Problem requirements
Please copy out all the data. Every detail stays the same.

Records supplied

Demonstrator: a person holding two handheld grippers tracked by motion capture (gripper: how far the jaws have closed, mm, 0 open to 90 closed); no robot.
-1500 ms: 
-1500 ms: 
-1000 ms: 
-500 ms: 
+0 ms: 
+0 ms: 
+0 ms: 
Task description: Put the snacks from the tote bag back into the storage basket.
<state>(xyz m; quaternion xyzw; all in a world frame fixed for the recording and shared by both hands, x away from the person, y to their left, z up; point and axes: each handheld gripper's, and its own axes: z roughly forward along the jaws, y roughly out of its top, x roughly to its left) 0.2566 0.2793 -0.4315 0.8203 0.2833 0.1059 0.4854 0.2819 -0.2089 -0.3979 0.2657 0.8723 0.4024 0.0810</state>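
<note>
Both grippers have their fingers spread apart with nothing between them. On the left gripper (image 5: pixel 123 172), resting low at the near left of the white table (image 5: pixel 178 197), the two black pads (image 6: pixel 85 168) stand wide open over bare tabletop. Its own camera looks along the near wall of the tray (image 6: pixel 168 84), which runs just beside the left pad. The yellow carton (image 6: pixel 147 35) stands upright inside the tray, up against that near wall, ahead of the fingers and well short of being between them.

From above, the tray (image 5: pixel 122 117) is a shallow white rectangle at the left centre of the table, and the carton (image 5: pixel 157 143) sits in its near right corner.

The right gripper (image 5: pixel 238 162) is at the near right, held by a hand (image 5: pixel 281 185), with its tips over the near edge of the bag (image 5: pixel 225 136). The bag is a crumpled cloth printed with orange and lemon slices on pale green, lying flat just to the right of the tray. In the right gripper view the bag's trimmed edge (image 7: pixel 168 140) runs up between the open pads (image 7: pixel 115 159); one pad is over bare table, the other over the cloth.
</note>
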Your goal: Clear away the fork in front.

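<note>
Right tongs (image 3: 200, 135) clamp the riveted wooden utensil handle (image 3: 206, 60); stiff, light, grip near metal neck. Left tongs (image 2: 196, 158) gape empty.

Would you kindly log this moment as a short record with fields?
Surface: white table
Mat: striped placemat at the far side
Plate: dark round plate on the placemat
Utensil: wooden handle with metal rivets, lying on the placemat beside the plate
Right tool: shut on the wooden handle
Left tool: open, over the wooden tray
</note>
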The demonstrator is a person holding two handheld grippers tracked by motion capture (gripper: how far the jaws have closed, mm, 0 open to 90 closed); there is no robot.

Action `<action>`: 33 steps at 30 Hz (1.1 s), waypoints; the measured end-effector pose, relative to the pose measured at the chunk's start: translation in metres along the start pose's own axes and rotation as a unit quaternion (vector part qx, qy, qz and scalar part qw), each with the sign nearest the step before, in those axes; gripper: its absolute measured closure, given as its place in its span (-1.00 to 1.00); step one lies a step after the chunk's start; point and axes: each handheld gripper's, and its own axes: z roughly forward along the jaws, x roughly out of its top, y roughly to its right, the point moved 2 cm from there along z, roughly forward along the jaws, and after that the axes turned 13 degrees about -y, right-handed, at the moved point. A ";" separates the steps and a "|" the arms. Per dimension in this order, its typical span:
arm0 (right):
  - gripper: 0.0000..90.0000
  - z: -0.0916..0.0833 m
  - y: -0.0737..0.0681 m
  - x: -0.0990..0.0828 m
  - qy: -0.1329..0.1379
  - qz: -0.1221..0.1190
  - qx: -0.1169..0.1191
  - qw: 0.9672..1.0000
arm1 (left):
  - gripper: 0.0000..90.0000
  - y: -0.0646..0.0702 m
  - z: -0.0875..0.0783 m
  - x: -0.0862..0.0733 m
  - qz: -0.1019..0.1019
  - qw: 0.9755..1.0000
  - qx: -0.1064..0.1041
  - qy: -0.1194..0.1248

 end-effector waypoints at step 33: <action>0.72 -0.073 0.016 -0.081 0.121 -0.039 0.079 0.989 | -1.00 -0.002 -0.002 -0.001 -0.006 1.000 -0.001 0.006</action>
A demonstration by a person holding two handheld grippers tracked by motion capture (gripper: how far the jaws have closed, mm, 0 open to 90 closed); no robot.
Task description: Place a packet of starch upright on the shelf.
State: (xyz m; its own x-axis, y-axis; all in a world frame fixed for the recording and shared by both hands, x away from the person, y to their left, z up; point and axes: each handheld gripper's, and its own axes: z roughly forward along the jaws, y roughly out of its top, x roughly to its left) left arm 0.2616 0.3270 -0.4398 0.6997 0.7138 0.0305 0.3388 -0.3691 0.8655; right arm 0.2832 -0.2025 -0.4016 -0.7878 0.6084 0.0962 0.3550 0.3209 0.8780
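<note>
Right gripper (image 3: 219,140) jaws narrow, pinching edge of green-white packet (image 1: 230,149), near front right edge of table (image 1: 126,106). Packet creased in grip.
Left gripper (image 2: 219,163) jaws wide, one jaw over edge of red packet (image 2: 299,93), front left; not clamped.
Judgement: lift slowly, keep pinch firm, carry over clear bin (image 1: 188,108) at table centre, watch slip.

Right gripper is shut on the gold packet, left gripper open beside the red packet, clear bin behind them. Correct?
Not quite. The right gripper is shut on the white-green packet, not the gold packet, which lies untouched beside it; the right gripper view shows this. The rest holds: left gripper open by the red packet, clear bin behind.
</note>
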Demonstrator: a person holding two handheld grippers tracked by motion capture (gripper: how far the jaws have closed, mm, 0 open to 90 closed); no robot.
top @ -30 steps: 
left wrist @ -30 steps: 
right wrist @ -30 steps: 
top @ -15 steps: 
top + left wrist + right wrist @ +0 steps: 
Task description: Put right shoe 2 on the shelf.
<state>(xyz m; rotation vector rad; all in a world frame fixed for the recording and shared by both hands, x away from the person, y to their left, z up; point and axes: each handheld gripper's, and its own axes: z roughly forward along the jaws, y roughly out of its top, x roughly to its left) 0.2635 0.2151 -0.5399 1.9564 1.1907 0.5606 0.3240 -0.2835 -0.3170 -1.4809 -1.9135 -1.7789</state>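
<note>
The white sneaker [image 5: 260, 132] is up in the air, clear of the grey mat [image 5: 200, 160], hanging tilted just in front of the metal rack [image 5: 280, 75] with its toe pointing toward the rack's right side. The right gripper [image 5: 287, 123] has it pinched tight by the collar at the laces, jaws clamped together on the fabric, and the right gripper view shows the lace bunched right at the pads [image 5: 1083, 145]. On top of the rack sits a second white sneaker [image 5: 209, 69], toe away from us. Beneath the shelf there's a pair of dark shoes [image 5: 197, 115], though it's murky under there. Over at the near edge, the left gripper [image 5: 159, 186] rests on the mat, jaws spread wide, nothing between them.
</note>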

Exercise answer
Demonstrator: a person holding two handheld grippers tracked by motion capture (gripper: how far the jaws have closed, mm, 0 open to 90 closed); no robot.
-1500 ms: 
-1500 ms: 
-1000 ms: 
-500 ms: 
+0 ms: 
+0 ms: 
+0 ms: 
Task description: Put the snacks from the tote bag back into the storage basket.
<state>(xyz m; quaternion xyzw; all in a world frame fixed for the recording and shared by both hands, x away from the person, y to their left, z up; point and axes: each handheld gripper's, and its own axes: z roughly forward along the jaws, y roughly out of its top, x roughly to its left) 0.2566 0.2793 -0.4315 0.8203 0.2833 0.1059 0.4854 0.2819 -0.2089 -0.3979 0.2657 0.8723 0.4024 0.0810</state>
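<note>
Both grippers have their fingers spread apart with nothing between them. On the left gripper (image 5: pixel 123 172), resting low at the near left of the white table (image 5: pixel 178 197), the two black pads (image 6: pixel 85 168) stand wide open over bare tabletop. Its own camera looks along the near wall of the tray (image 6: pixel 168 84), which runs just beside the left pad. The yellow carton (image 6: pixel 147 35) stands upright inside the tray, up against that near wall, ahead of the fingers and well short of being between them.

From above, the tray (image 5: pixel 122 117) is a shallow white rectangle at the left centre of the table, and the carton (image 5: pixel 157 143) sits in its near right corner.

The right gripper (image 5: pixel 238 162) is at the near right, held by a hand (image 5: pixel 281 185), with its tips over the near edge of the bag (image 5: pixel 225 136). The bag is a crumpled cloth printed with orange and lemon slices on pale green, lying flat just to the right of the tray. In the right gripper view the bag's trimmed edge (image 7: pixel 168 140) runs up between the open pads (image 7: pixel 115 159); one pad is over bare table, the other over the cloth.
</note>
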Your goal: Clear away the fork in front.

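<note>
Right tongs (image 3: 200, 135) clamp the riveted wooden utensil handle (image 3: 206, 60); stiff, light, grip near metal neck. Left tongs (image 2: 196, 158) gape empty.

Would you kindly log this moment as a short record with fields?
Surface: white table
Mat: striped placemat at the far side
Plate: dark round plate on the placemat
Utensil: wooden handle with metal rivets, lying on the placemat beside the plate
Right tool: shut on the wooden handle
Left tool: open, over the wooden tray
</note>
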The demonstrator is a person holding two handheld grippers tracked by motion capture (gripper: how far the jaws have closed, mm, 0 open to 90 closed); there is no robot.

Action `<action>`: 33 steps at 30 Hz (1.1 s), waypoints; the measured end-effector pose, relative to the pose measured at the chunk's start: translation in metres along the start pose's own axes and rotation as a unit quaternion (vector part qx, qy, qz and scalar part qw), each with the sign nearest the step before, in those axes; gripper: its absolute measured closure, given as its place in its span (-1.00 to 1.00); step one lies a step after the chunk's start; point and axes: each handheld gripper's, and its own axes: z roughly forward along the jaws, x roughly out of its top, y roughly to its right, the point moved 2 cm from there along z, roughly forward along the jaws, and after that the axes turned 13 degrees about -y, right-handed, at the moved point. A ";" separates the steps and a "|" the arms. Per dimension in this order, its typical span:
arm0 (right):
  - gripper: 0.0000..90.0000
  - z: -0.0916..0.0833 m
  - y: -0.0737..0.0681 m
  - x: -0.0990..0.0828 m
  - qy: -0.1329..0.1379
  - qz: -0.1221..0.1190
  - qx: -0.1169..0.1191
  - qw: 0.9672..1.0000
arm1 (left):
  - gripper: 0.0000..90.0000
  - y: -0.0646..0.0702 m
  - z: -0.0875..0.0783 m
  - x: -0.0862..0.0733 m
  - qz: -0.1019..0.1019
  - qw: 0.9755..1.0000
  - qx: -0.1064..0.1041
  - qy: -0.1194..0.1248

 end-effector waypoints at step 33: <action>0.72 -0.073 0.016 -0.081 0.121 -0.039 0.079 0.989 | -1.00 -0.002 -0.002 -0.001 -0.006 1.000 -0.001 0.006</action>
A demonstration by a person holding two handheld grippers tracked by motion capture (gripper: how far the jaws have closed, mm, 0 open to 90 closed); no robot.
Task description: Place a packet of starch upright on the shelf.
State: (xyz m; its own x-axis, y-axis; all in a world frame fixed for the recording and shared by both hands, x away from the person, y to their left, z up; point and axes: each handheld gripper's, and its own axes: z roughly forward along the jaws, y roughly out of its top, x roughly to its left) left arm 0.2616 0.3270 -0.4398 0.6997 0.7138 0.0305 0.3388 -0.3691 0.8655; right arm 0.2832 -0.2025 -0.4016 -0.7878 0.6084 0.0962 0.3550 0.3209 0.8780
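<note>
Right gripper (image 3: 219,140) jaws narrow, pinching edge of green-white packet (image 1: 230,149), near front right edge of table (image 1: 126,106). Packet creased in grip.
Left gripper (image 2: 219,163) jaws wide, one jaw over edge of red packet (image 2: 299,93), front left; not clamped.
Judgement: lift slowly, keep pinch firm, carry over clear bin (image 1: 188,108) at table centre, watch slip.

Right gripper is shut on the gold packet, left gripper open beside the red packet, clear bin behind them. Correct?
Not quite. The right gripper is shut on the white-green packet, not the gold packet, which lies untouched beside it; the right gripper view shows this. The rest holds: left gripper open by the red packet, clear bin behind.
</note>
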Demonstrator: a person holding two handheld grippers tracked by motion capture (gripper: how far the jaws have closed, mm, 0 open to 90 closed); no robot.
top @ -30 steps: 
left wrist @ -30 steps: 
right wrist @ -30 steps: 
top @ -15 steps: 
top + left wrist + right wrist @ +0 steps: 
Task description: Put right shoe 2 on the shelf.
<state>(xyz m; rotation vector rad; all in a world frame fixed for the recording and shared by both hands, x away from the person, y to their left, z up; point and axes: each handheld gripper's, and its own axes: z roughly forward along the jaws, y roughly out of its top, x roughly to its left) 0.2635 0.2151 -0.5399 1.9564 1.1907 0.5606 0.3240 -0.2835 -0.3170 -1.4809 -1.9135 -1.7789</state>
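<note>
The white sneaker [image 5: 260, 132] is up in the air, clear of the grey mat [image 5: 200, 160], hanging tilted just in front of the metal rack [image 5: 280, 75] with its toe pointing toward the rack's right side. The right gripper [image 5: 287, 123] has it pinched tight by the collar at the laces, jaws clamped together on the fabric, and the right gripper view shows the lace bunched right at the pads [image 5: 1083, 145]. On top of the rack sits a second white sneaker [image 5: 209, 69], toe away from us. Beneath the shelf there's a pair of dark shoes [image 5: 197, 115], though it's murky under there. Over at the near edge, the left gripper [image 5: 159, 186] rests on the mat, jaws spread wide, nothing between them.
</note>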

Besides this answer, the exercise requires nothing else.